#### [WHAT IS BEING ASKED]
Write each line of the material exactly as given, from the top through the line that contains "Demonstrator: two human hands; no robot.", and omit all pictures.

═══

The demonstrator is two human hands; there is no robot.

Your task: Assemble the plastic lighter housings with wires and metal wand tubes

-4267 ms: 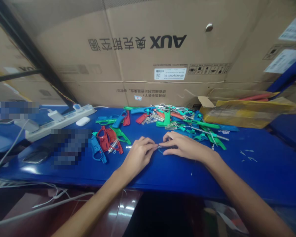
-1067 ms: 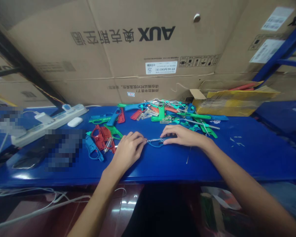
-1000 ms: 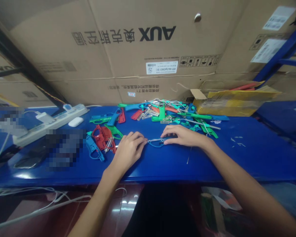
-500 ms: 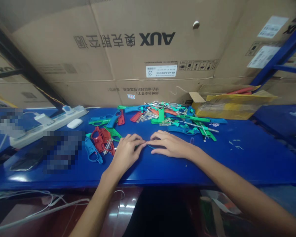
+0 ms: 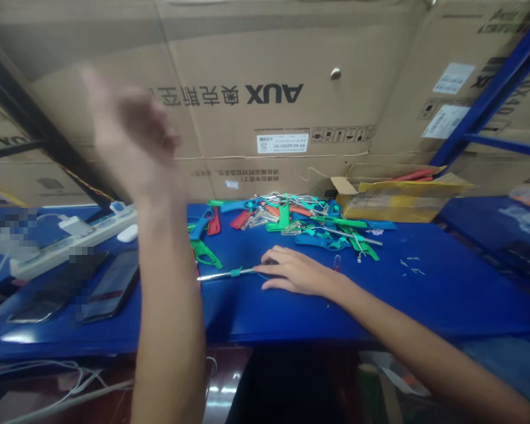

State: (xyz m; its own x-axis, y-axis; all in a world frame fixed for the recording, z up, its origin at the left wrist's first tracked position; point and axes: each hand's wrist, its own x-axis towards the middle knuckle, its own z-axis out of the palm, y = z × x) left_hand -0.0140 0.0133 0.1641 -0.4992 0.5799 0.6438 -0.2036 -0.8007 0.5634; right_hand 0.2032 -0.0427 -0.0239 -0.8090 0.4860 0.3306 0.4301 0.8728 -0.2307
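Note:
My left hand (image 5: 136, 132) is raised in front of the cardboard, smeared by motion. Its thumb points up and its fingers look curled; nothing shows in it. Down on the blue table, my right hand (image 5: 287, 271) has its fingertips closed on the right end of a thin metal rod (image 5: 214, 275) with a small teal piece (image 5: 236, 272) on it. The rod's left end is near my left forearm. Just beyond the hands lie a green plastic handle (image 5: 206, 254) and a heap of blue, red and green plastic handles (image 5: 282, 215) with metal rods.
Cardboard (image 5: 229, 35) stands along the back. An opened box with yellow tape (image 5: 388, 203) sits back right. At left are a power strip (image 5: 88, 238), a white earbud case (image 5: 127, 233) and two phones (image 5: 112, 285). White scraps (image 5: 411, 266) lie at right.
My left hand has let go at the rod and swung up and left, well above the table. My right hand stays at the rod. The view has tilted up slightly.

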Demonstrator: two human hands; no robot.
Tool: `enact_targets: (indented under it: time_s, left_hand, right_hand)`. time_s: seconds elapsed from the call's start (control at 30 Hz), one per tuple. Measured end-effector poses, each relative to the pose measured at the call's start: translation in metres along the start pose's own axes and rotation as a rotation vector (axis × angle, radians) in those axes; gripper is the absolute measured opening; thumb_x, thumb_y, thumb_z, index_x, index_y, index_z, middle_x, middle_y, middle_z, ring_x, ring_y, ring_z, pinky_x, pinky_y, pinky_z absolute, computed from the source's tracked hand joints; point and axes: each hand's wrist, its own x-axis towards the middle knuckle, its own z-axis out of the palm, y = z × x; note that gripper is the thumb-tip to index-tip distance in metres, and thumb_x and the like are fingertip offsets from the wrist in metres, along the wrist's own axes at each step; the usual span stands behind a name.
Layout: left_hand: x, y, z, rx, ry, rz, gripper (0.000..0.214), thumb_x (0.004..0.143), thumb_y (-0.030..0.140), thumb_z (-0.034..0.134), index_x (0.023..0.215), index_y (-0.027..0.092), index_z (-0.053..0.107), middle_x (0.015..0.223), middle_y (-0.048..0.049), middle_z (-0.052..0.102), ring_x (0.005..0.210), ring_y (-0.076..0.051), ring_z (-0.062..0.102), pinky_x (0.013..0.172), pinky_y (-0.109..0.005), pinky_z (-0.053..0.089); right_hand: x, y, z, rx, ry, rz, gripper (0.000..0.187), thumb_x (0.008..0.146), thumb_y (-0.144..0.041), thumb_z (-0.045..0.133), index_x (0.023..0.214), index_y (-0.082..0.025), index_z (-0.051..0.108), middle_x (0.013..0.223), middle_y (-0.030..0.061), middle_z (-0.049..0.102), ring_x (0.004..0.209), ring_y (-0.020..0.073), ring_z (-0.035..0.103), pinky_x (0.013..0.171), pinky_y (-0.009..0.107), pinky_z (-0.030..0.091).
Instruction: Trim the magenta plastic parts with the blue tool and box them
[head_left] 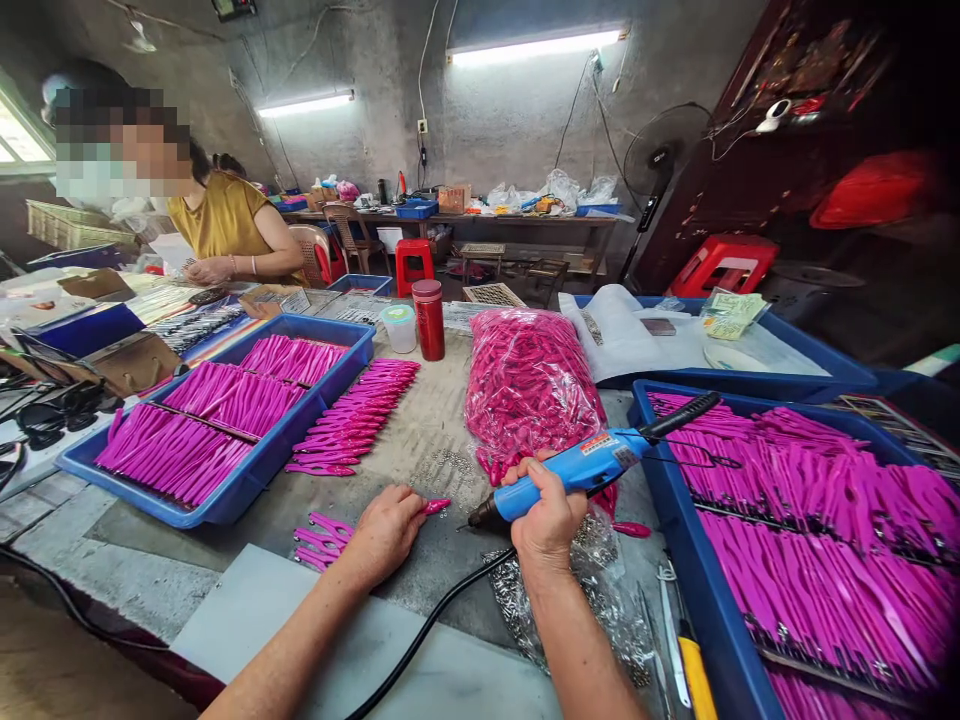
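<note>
Blue electric screwdriver [581,470] gripped in right hand [550,515], tip angled down-left toward pink piece [436,506] pinched by left hand [384,532].

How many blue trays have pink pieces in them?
2. One tray lies left of the left hand; the other tray lies right of the right hand. More may sit outside the frame.

- From where I sit, I can read no word, brand or number anywhere in this view.
- The blue power screwdriver [581,468] carries an orange-and-white sticker [600,443] near its middle, but I find its print too small to make out.
- The green-and-yellow printed packet [727,312] lying in the far blue tray [825,372] shows lettering, blurred past my reading.
</note>
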Motion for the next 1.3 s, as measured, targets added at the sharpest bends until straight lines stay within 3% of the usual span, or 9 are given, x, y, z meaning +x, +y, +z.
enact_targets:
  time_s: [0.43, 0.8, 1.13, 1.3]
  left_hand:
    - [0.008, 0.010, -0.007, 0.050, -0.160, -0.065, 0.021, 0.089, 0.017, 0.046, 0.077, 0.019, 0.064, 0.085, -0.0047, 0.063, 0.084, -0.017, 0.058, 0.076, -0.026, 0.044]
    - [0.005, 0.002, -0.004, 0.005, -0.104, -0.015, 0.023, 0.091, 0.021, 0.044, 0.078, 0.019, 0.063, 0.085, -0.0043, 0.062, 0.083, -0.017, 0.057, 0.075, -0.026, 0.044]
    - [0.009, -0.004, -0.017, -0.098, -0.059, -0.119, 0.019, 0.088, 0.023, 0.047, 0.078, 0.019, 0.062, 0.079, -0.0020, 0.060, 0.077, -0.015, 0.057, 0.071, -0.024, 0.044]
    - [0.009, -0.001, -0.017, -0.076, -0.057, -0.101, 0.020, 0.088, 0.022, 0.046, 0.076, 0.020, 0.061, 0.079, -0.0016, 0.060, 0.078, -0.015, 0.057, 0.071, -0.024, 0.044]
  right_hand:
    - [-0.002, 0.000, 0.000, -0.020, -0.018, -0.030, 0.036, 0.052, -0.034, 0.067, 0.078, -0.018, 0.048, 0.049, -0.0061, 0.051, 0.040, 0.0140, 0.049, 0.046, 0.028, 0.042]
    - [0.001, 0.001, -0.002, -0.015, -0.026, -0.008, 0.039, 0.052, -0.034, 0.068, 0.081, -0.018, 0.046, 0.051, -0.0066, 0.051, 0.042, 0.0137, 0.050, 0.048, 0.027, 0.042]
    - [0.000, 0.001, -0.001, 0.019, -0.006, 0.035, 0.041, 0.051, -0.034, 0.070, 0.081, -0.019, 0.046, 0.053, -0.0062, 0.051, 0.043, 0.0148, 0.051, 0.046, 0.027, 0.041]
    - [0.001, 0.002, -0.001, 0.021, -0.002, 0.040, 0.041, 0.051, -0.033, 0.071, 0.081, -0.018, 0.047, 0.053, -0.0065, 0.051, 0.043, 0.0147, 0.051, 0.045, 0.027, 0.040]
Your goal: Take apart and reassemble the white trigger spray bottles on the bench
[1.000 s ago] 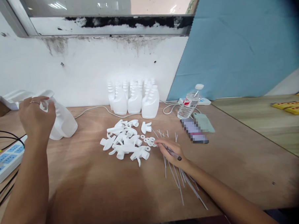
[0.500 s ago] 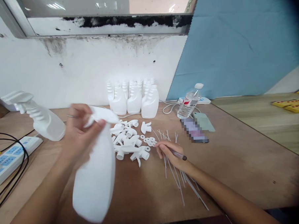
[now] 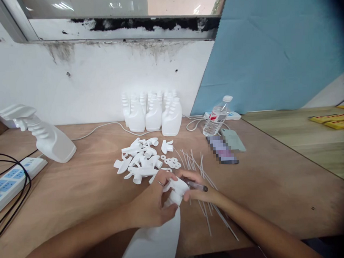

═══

#### [RESPONSE AREA]
The demonstrator is two human hands; there is no robot.

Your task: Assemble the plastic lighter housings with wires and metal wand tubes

-4267 ms: 
-1067 ms: 
-1000 ms: 
-500 ms: 
+0 ms: 

State: (xyz m; its own x-axis, y-axis; all in a world frame fixed for the recording, z up, its origin at the left wrist's first tracked position; point and axes: each hand's wrist, its own x-axis towards the middle knuckle, its own z-axis out of the palm, y = z × x) left_hand -0.0140 0.0133 0.1641 -0.4992 0.5799 0.6438 -0.2036 -0.8007 0.5634; right_hand 0.2032 -0.0427 -0.0239 -0.8090 0.4860 0.3306 0.4301 0.8728 -0.2307
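Note:
My left hand (image 5: 136, 132) is raised in front of the cardboard, smeared by motion. Its thumb points up and its fingers look curled; nothing shows in it. Down on the blue table, my right hand (image 5: 287, 271) has its fingertips closed on the right end of a thin metal rod (image 5: 214, 275) with a small teal piece (image 5: 236, 272) on it. The rod's left end is near my left forearm. Just beyond the hands lie a green plastic handle (image 5: 206, 254) and a heap of blue, red and green plastic handles (image 5: 282, 215) with metal rods.
Cardboard (image 5: 229, 35) stands along the back. An opened box with yellow tape (image 5: 388, 203) sits back right. At left are a power strip (image 5: 88, 238), a white earbud case (image 5: 127, 233) and two phones (image 5: 112, 285). White scraps (image 5: 411, 266) lie at right.
My left hand has let go at the rod and swung up and left, well above the table. My right hand stays at the rod. The view has tilted up slightly.
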
Demonstrator: two human hands; no robot.

Nothing more is required for this answer.